Et à chaque fois, on crachera sur les hauts fonctionnaires qui auraient dû tout prévoir. Mais c’est injuste, parce que ces fonctionnaires sont mis devant un dilemme impossible. On exige d’eux qu’ils réduisent les dépenses et les personnels. Et en même temps, qu’ils financent les programmes à haute visibilité qui assurent la présence médiatique de leur ministre. Comment résoudre cette équation, si ce n’est en faisant pression sur les dépenses « invisibles », en priant très fort pour qu’elles le restent ? Le vol récent du musée du Louvre met à nu ce mécanisme : le directeur ne peut garder sa place qu’en présentant des projets médiatiquement vendables, mais pour les réaliser il lui faut sacrifier l’entretien des bâtiments et la sécurité des collections… dépenses médiatiquement invisibles jusqu’au jour où un touriste passe à travers un plafond ou des voleurs se font la belle avec les joyaux de la couronne. Et à ce moment-là, parce que les projecteurs sont sur l’affaire, on chassera le malheureux directeur et on en mettra un autre qui fera les réparations… sans moyens supplémentaires et sans que l’exigence d’opérations médiatiquement rentables disparaisse. Ce qui le conduit fatalement à déshabiller Pierre pour habiller Paul. Jusqu’à la prochaine crise, qui permettra de découvrir que c’est Pierre qui est maintenant nu. Avec cette pratique, chaque directeur hérite de son prédécesseur un certain nombre de grenades dégoupillées, qu’il passera – s’il y arrive – à son successeur. Grenades qui explosent périodiquement pour la plus grande joie des « y’a qu’a faut qu’on » qui pullulent dans les médias et dans les partis d’opposition à tout.

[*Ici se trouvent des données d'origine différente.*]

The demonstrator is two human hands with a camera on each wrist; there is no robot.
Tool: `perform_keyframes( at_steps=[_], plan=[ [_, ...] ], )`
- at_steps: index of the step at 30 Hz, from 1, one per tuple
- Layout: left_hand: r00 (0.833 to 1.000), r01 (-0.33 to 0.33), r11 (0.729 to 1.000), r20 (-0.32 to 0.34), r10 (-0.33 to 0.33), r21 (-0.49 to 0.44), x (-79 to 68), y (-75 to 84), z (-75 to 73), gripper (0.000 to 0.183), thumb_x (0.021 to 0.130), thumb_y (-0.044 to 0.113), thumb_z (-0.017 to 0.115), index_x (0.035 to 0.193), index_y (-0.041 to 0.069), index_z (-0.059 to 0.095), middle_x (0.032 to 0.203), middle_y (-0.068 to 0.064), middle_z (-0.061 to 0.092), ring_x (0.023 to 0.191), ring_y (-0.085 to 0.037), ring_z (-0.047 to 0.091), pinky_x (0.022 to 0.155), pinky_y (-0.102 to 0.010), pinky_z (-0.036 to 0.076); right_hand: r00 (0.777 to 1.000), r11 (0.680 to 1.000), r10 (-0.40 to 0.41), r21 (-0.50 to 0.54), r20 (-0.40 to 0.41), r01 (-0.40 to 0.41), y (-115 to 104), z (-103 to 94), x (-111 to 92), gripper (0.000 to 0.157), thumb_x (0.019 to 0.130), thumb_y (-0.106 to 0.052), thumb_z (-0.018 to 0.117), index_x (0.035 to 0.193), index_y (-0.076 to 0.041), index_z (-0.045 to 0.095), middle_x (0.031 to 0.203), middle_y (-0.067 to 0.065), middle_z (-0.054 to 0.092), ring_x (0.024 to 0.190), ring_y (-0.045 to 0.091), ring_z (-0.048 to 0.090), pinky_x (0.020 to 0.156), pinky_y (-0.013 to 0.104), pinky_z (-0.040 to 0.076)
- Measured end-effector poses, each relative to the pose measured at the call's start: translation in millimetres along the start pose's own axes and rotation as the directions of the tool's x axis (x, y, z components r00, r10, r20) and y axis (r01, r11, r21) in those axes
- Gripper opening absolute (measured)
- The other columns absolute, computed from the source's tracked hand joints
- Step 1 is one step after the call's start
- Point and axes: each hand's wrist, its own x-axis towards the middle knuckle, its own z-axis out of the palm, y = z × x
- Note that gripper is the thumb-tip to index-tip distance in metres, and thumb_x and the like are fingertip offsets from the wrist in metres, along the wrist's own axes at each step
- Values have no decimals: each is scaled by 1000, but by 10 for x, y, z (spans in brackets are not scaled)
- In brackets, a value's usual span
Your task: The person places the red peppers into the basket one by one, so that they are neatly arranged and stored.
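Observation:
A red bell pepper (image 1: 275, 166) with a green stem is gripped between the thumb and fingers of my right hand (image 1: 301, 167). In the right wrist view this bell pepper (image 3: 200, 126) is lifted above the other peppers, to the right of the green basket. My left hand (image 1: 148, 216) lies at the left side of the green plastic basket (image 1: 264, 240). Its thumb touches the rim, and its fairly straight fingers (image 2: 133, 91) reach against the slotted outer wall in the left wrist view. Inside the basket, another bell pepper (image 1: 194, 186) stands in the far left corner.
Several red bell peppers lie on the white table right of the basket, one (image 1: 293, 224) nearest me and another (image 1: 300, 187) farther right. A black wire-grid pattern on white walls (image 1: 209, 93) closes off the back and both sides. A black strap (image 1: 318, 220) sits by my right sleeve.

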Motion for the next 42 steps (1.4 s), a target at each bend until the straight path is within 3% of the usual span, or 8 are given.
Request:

Le problème n’est pas tant la réduction de la dépense publique, mais la manière dont cette réduction est distribuée. Comme il ne faut mécontenter aucun lobby, et qu’il faut que le ministre ait quelque chose à annoncer une fois par semaine, tout est prioritaire. Et là où tout est prioritaire, rien ne l’est vraiment. Alors, lorsqu’il faut réduire la dépense de 5%, au lieu de faire des choix et d’annoncer ce qu’on fait et – et c’est là le plus difficile – ce qu’on ne fait pas, on passe le rabot sur tout le monde. Après plusieurs années de ce traitement, tous les services sont à l’os, sans que l’autorité politique ait arbitré – et donc pris ses responsabilités – jusqu’au jour où l’accident arrive. A force de vouloir faire autant avec moins de moyens, le service se dégrade, les délais s’allongent… et les Canadair restent au dépôt quand on en a le plus besoin.
Descartes
(1) « Le projet d’autonomie a-t-il un avenir ? », conférence prononcée à Porto Alegre en 1991
https://collectiflieuxcommuns.fr/IMG/pdf_SocialismeSocieteAutonome_Castoriadis_.pdf
(2) Ce qui lui avait valu a posteriori ce commentaire désabusé de leur commandant : « je me suis battu pour la France, je ne me suis pas battu pour les Français ».